MIT Seminar on Environmental and
Agricultural History

"Modern Meat: Synthetic Hormones, Livestock, and Consumers in the Post-War Era"

Nancy Langston

Professor of Environmental Humanities, Department of Forest and Wildlife Ecology and the Nelson Institute of Environmental Studies, University of Wisconsin-Madison

Soon after World War II, the first synthetic estrogen, diethylstilbestrol (DES), was approved as a growth-promoter in poultry, hogs, and cattle. DES soon became critical in the development of industrialized feedlot system in America. At the peak of its use in the 1960s, DES was given to nearly 95% of feedlot cattle in America. After high levels of hormones were detected in treated chickens, concern over DES effects began to grow in various lay groups, including farmers who handled treated livestock, workers who manufactured the material, and consumers who were eating meat from treated livestock.

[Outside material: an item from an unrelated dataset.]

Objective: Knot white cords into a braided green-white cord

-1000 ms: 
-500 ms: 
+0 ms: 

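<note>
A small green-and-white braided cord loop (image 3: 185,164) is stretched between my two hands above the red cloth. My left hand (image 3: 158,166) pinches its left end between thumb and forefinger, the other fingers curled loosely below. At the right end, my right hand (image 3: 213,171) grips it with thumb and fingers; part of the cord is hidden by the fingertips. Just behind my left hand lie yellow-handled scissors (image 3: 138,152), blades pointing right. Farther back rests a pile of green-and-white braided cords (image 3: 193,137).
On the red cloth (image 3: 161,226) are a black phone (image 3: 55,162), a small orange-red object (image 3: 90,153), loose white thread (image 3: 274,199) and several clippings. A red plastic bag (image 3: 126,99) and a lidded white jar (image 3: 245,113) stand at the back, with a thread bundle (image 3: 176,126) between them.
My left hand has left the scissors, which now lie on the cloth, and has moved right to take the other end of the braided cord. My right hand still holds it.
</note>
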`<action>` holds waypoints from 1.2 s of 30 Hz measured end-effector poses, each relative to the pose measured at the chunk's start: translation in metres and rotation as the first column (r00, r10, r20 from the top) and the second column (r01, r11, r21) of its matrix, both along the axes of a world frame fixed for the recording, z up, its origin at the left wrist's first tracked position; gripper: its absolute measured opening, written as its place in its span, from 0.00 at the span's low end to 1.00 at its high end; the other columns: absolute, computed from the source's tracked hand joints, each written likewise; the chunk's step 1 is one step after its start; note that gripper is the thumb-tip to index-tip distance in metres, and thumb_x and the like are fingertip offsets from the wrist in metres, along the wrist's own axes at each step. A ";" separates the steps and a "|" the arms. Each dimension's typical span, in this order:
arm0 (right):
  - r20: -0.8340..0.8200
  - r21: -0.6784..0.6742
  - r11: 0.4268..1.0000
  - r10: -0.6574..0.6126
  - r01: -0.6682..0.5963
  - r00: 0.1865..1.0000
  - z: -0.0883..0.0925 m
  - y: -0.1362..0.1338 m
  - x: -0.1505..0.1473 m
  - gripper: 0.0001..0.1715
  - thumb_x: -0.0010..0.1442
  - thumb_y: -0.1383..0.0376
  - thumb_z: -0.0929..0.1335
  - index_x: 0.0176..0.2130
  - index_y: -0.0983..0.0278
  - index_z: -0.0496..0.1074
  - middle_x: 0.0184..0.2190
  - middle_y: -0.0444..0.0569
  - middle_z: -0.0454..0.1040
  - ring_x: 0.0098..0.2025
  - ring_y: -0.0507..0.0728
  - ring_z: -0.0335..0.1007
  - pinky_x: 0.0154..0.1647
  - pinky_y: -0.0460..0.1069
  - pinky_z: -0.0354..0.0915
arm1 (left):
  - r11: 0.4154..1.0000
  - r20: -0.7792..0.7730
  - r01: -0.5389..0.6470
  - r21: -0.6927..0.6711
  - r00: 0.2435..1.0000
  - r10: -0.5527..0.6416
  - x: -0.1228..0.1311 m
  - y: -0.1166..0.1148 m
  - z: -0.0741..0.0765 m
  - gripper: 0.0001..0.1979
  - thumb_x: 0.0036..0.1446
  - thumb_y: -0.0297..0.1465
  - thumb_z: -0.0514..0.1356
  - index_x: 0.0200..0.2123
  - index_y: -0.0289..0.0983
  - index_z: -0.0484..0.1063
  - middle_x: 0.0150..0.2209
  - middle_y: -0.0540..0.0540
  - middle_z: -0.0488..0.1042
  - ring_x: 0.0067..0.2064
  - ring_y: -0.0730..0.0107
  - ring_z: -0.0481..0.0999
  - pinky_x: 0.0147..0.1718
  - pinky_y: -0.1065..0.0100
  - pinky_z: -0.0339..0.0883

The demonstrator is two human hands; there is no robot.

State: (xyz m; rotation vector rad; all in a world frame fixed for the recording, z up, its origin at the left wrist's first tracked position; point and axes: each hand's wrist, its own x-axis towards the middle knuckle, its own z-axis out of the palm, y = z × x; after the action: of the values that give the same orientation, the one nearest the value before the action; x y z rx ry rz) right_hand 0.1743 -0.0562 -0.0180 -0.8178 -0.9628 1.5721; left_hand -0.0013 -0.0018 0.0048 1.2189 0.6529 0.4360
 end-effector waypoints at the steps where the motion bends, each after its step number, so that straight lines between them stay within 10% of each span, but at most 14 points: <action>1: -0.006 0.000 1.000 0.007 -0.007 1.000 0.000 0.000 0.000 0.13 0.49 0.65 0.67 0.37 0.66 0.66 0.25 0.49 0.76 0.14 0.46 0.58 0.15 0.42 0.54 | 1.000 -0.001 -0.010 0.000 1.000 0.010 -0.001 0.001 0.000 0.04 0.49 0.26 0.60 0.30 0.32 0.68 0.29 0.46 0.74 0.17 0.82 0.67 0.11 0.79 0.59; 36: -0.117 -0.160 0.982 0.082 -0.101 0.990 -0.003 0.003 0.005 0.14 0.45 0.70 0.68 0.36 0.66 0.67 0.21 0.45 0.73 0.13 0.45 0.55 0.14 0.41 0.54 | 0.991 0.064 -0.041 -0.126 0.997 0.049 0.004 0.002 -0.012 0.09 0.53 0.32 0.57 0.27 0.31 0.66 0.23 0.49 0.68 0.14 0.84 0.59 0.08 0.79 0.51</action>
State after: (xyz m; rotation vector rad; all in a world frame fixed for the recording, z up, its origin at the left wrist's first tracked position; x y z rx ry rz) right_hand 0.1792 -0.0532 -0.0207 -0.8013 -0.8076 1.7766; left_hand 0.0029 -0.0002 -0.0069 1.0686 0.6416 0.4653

The metabolic byproducts of DES--wastes with potent estrogenic activity--from feedlots and from people made their way into broader ecosystems, exposing a wide range of wildlife to the hormone. This talk explores the ways scientists, industry, consumers, and regulators negotiated growing controversies over synthetic estrogens, and examines the ways that endocrine disruptors in the post-war era changed the internal ecosystems of human, livestock, and wildlife bodies, interconnecting our bodies with our environments in increasingly complex ways.

Friday, February 29, 2008
2:30 to 4:30 pm
Building E51 Room 095
Corner of Wadsworth and Amherst Streets, Cambridge

Sponsored by MIT's History Faculty and the Program in Science, Technology, and Society. For more information or to be put on the mailing list, please contact Margo Collett at <mailto:[EMAIL PROTECTED]>[EMAIL PROTECTED]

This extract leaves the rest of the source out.